PAR : Pierre Osselaer
Ancien, Communauté chrétienne de Stockel, Bruxelles

Article paru dans :
Rubrique :
À Bible ouverte
Mots-clés :

Dans votre Bible : Psaume 121

Êtes-vous un disciple de Jésus ? Si la réponse est oui, alors vous êtes un pèlerin en chemin vers la maison du Père. Si la réponse est oui, vous êtes aussi un étranger sur la terre, citoyen d’une patrie céleste vers laquelle vous faites route (cf. Hé 11.13 ; 1P 1.1 ; 2.11).

randonneurs

Souvenez-vous de cette très belle prière de Jésus pour les siens en Jean 17 : « Je ne suis pas du monde » (v. 14, 16), mais toi Père « tu m’as envoyé dans le monde » (v. 18). De la même manière, dit-il à propos de ses disciples : « Ils ne sont pas du monde » (v. 14,16), mais ils y résident encore car « moi je les ai envoyés dans le monde » (v. 18).

Nous venons de Dieu qui nous a donné la vie et nous retournons à notre Créateur. Notre temps sur la terre est infiniment bref au regard de l’éternité. Évidemment ces affirmations ne me viennent pas toujours à l’esprit quand je me débats avec mes soucis quotidiens. Il est donc bien utile d’avoir dans un coin de sa tête un tel psaume. Dieu nous gardera en chemin.

Les Psaumes des Montées

Le psaume 121 est le deuxième d’une série de quinze. Elle démarre au psaume 120 et se termine au psaume 134.

On les appelle « psaumes des montées » car ils étaient chantés par les pèlerins juifs qui, de tous les coins de Palestine et au-delà, venaient en pèlerinage au temple et montaient vers les hauteurs de Sion, la colline où fut fondée Jérusalem et, surtout, cherchaient à faire « monter » leur esprit pour se présenter devant Dieu dans le sanctuaire construit par Salomon.
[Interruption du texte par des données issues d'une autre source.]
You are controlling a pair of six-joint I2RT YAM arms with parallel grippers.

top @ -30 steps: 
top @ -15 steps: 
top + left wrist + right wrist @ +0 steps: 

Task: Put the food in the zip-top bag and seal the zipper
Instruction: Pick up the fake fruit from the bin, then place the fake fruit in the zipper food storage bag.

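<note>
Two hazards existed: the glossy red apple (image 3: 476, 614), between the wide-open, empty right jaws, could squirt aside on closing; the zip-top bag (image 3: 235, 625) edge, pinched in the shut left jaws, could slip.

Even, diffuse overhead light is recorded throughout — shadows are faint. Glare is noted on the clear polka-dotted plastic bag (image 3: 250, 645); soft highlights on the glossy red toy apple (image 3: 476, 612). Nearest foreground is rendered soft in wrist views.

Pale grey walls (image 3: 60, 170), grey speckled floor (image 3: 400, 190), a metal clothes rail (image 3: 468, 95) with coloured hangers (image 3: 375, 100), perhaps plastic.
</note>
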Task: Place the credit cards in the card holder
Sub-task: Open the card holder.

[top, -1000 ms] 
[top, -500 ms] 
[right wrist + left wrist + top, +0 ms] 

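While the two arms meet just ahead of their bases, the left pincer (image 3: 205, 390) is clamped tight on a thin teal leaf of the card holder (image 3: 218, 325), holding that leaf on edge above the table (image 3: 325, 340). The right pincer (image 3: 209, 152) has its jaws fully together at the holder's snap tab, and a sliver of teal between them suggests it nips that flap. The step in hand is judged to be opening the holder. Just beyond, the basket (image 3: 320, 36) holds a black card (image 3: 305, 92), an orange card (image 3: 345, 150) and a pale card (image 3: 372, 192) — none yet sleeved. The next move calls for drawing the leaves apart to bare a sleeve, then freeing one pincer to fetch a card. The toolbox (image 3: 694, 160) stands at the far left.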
Chacun de ces quinze psaumes marque une étape d’un chemin plein d’enseignement pour nous. Ces pèlerinages étaient fréquents dans la vie d’Israël. En effet, trois fois par an, les Hébreux interrompaient leurs activités quotidiennes pour marcher vers Jérusalem et se présenter devant Dieu.
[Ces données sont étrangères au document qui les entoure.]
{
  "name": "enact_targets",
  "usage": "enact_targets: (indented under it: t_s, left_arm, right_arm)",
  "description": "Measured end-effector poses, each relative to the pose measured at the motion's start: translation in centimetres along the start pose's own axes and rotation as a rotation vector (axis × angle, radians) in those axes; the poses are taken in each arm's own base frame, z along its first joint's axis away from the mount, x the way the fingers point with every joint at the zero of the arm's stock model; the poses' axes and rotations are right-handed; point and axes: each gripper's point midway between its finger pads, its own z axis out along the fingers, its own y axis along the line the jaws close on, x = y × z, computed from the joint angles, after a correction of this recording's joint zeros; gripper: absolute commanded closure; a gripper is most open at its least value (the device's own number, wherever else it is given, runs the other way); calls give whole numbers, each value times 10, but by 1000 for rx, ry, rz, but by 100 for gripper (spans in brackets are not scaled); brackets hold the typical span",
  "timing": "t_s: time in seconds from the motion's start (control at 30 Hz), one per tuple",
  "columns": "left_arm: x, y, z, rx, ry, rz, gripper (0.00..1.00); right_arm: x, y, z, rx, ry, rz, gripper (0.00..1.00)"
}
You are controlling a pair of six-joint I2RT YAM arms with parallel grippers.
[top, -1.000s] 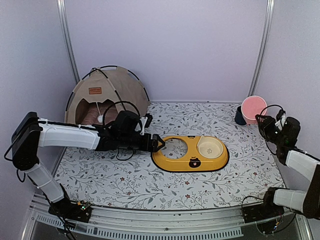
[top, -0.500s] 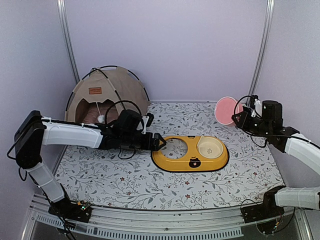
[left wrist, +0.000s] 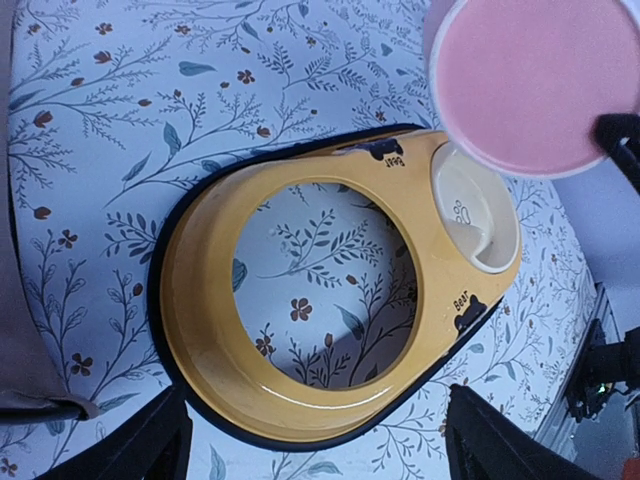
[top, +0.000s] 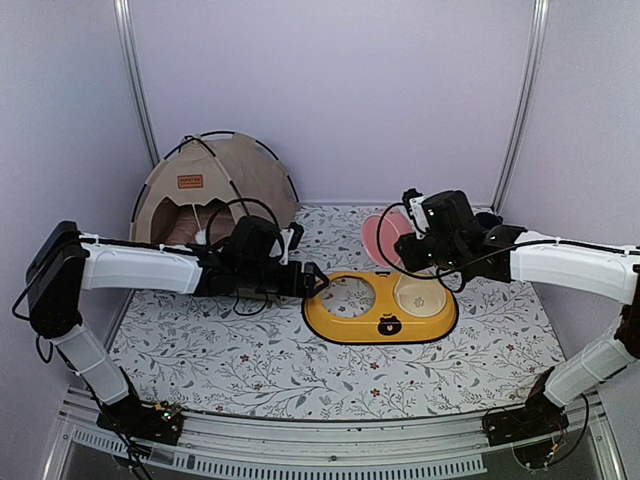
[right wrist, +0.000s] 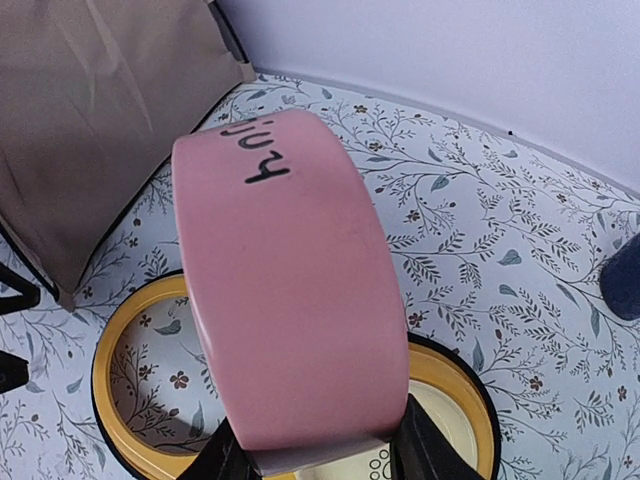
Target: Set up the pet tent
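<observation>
Pet tent (top: pixel 215 185) stands at upper left; probably light, soft fabric.
Best taken by its stiffer black poles (top: pixel 280 165); left hand (top: pixel 316 283) released, right hand (top: pixel 408 238) grasping pink bowl (top: pixel 383 232).

We see the yellow bowl stand (left wrist: pixel 190 300) as smooth, glossy plastic with a thin black edge. The cream bowl (left wrist: pixel 478 220) seated in it looks glazed and shiny. The pink bowl (right wrist: pixel 290 300) above the stand is smooth with a soft satin sheen. The worktop (top: pixel 250 360) under the stand wears a matt printed floral covering. Behind the stand, to its left, the pet tent (top: pixel 225 175) is matt woven tan cloth.
</observation>
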Motion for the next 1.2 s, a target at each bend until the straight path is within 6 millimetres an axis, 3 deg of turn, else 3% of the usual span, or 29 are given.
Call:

Le premier pèlerinage avait lieu pour Pessah, la Pâque puis la fête des Pains sans levain, au printemps. On commémorait alors la libération de l’esclavage en Égypte. Puis venait Chavouoth, la Pentecôte, fête de la moisson, au début de l’été. Les prémices de la moisson et les premiers fruits de la terre étaient présentés à Dieu. Finalement, Souccoth, la fête des tentes, à l’automne, marquait la fin des récoltes. On retrouve l’institution de ces fêtes en Exode 23.14-17 ; 34.22-24 et Lévitique 23.

Se lancer dans le pèlerinage

Dans un pèlerinage, il y a toujours un premier pas, une décision. Le premier pas que tout homme se doit de réaliser avec Dieu, nous le trouvons dans le psaume 120 : « Cantique pour la route vers la demeure de l'Éternel. Dans ma détresse, j'ai fait appel à l'Éternel, et il m'a répondu. Ô Éternel, délivre-moi des lèvres fausses, des langues mensongères ! » (Ps 120.1-2).

air libre au bord d'un lac

Le premier pas du pèlerinage avec Dieu consiste à fuir tous les mensonges et nous revêtir de la vérité de Dieu… Pour nous qui avons reçu la révélation du Nouveau Testament, il s’agit de revêtir Christ (Ga 3.27), la Parole de Dieu incarnée (Jn 1.14), la Vérité qui mène à Dieu (Jn 14.6).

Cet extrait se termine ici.